The problem: Every minute matters in fire response. As climate change amplifies the intensity of wildfires—with longer fire seasons, dryer fuels, and faster winds—new ignitions spread faster and put more communities at risk. Today, most wildfires are detected by bystanders and reported via 911, meaning it can take hours to detect a fire, verify its exact location and size, and dispatch first responders. Fire authorities need a faster way to detect, confirm, and pinpoint fires so that they can quickly respond—preventing small flare-ups from becoming devastating infernos.
About Pano: We are a 150+ person growth-stage hybrid-remote start-up, headquartered in San Francisco. We are the leader in early wildfire detection and intelligence, helping fire professionals respond to fires faster and more safely—with the right equipment, timely information, and enhanced coordination—so that they can stop a new ignition before it grows. Pano AI combines advanced hardware, software, and artificial intelligence into an easy-to-use, web-based platform. Leveraging a network of ultra-high-definition, 360-degree cameras atop high vantage points, as well as satellite and other data feeds, Pano AI produces a real-time picture of threats in a geographic region and delivers immediate, actionable intelligence.
Pano AI is on TIME's list of the 100 Most Influential Companies of 2025! MIT Technology Review listed Pano as one of the top 15 climate tech companies to watch in 2024, and Fast Company named Pano AI one of the Top 10 most innovative companies in AI of 2023. We’ve also been featured in the Wall Street Journal, Bloomberg, and CNBC News. Pano AI’s dozens of government and enterprise customers span 16 states in the U.S., five states in Australia, and BC, Canada, and we are currently monitoring over 30 million acres of land. Pano AI has raised $89M in venture capital funding from Giant Ventures, Liberty Mutual Ventures, Tokio Marine Future Fund, Congruent Ventures, Initialized Capital, Salesforce Ventures, and T-Mobile Ventures. Learn more at https://www.pano.ai/.
The Role:
Join our data platform team building critical infrastructure for wildfire detection! As our Geospatial Data Engineer, you'll design and implement systems that process spatial data from distributed camera networks and satellite imagery to identify wildfires in their earliest stages.
You'll work with multi-modal geospatial datasets—managing camera telemetry, spatial indexes, coordinate transformations, and large-scale image repositories from remote sensing systems deployed across vulnerable landscapes. Your infrastructure will handle real-time ingestion and processing of spatial data streams. The role involves building robust data pipelines for both structured geospatial data (map layers, third-party incident data, terrain models) and unstructured image data at scale. You'll collaborate with AI engineers and platform architects to optimize data workflows, implement efficient spatial querying systems, and maintain the reliability of data infrastructure that operates 24/7 in production.
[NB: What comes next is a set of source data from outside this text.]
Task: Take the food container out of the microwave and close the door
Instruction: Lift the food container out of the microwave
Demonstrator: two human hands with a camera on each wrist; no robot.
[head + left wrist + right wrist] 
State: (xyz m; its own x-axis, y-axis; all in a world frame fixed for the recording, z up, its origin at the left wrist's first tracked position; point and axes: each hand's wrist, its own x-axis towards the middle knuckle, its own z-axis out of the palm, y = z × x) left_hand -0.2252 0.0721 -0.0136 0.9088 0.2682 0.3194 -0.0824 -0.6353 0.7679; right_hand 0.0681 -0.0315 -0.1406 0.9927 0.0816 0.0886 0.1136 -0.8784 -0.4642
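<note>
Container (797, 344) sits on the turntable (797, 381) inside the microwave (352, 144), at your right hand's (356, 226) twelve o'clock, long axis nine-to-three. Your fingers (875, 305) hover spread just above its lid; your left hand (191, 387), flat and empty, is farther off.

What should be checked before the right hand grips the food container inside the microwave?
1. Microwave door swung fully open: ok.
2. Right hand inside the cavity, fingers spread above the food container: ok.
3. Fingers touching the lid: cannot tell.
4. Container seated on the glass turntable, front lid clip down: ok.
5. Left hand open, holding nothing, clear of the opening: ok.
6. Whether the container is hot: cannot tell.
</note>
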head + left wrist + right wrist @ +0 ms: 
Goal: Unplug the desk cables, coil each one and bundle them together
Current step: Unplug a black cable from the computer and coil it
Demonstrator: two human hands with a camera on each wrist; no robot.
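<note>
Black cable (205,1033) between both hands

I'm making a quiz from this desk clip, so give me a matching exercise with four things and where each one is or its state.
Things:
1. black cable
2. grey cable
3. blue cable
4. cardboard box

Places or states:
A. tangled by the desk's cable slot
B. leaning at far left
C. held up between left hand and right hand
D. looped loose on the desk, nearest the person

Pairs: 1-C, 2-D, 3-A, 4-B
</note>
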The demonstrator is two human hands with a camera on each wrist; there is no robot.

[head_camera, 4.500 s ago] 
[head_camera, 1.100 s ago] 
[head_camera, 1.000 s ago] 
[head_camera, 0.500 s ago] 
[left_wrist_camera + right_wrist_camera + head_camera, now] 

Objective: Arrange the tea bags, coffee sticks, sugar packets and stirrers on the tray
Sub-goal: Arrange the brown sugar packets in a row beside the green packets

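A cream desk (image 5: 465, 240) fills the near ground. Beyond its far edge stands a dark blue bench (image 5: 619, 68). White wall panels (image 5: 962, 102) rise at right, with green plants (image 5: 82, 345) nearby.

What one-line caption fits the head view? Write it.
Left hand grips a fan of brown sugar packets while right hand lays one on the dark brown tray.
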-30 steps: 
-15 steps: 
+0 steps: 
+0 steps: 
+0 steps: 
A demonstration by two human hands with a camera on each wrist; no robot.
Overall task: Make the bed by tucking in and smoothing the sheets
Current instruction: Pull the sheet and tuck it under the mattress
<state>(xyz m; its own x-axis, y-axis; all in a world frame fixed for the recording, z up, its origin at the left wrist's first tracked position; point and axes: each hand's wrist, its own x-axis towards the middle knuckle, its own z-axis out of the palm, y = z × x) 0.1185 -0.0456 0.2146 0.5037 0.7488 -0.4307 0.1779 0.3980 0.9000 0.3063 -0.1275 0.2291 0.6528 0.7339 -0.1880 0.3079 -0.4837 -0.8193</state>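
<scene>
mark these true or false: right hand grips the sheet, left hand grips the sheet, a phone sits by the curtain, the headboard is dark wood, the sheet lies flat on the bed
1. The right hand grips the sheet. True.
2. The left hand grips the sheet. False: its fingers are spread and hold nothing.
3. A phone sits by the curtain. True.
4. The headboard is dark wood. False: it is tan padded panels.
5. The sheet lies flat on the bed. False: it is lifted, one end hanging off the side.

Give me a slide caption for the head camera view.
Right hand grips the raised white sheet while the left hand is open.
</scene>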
We're looking for someone with hands-on experience in geospatial data engineering who wants to apply their skills to a meaningful problem. If you have strong fundamentals in spatial databases, data pipeline development, and large-scale data processing—and you're interested in working on infrastructure that directly supports wildfire detection—we'd like to hear from you.
Key Responsibilities:
Develop pipelines to ingest, process, and publish data, including data from Pano's proprietary equipment and relevant publicly available datasets
Develop internal tools for managing key internal processes, including dataset creation, data management (e.g. video creation), and results evaluation
Build and manage large-scale cloud pipelines that process images and structured data sources
Manage and optimize data systems across in-house and cloud systems, taking advantage of the latest technical developments
Enable Pano to scale AI detection by focusing on the overall system lifecycle, including monitoring and improving system reliability, and optimizing for platform costs
Minimum Qualifications:
3+ years of software engineering experience plus a BS in Computer Science or equivalent
2+ years of experience programming in Python
2+ years of experience building data systems on cloud service providers
2+ years of experience working with relational databases (e.g. PostgreSQL)
Preferred Qualifications:
Experience with Google Cloud
Experience with containerization, including Kubernetes
Experience with CI/CD
Familiarity with vector and raster data formats
Excellent communication skills
Final compensation for full-time employees is determined by a variety of factors, including job-related qualifications, education, experience, skills, knowledge, and geographic location. In addition to base salary, full-time roles are eligible for stock options. Our benefits package also includes comprehensive medical, dental, and vision coverage, a matching 401(k) plan, and flexible paid time off.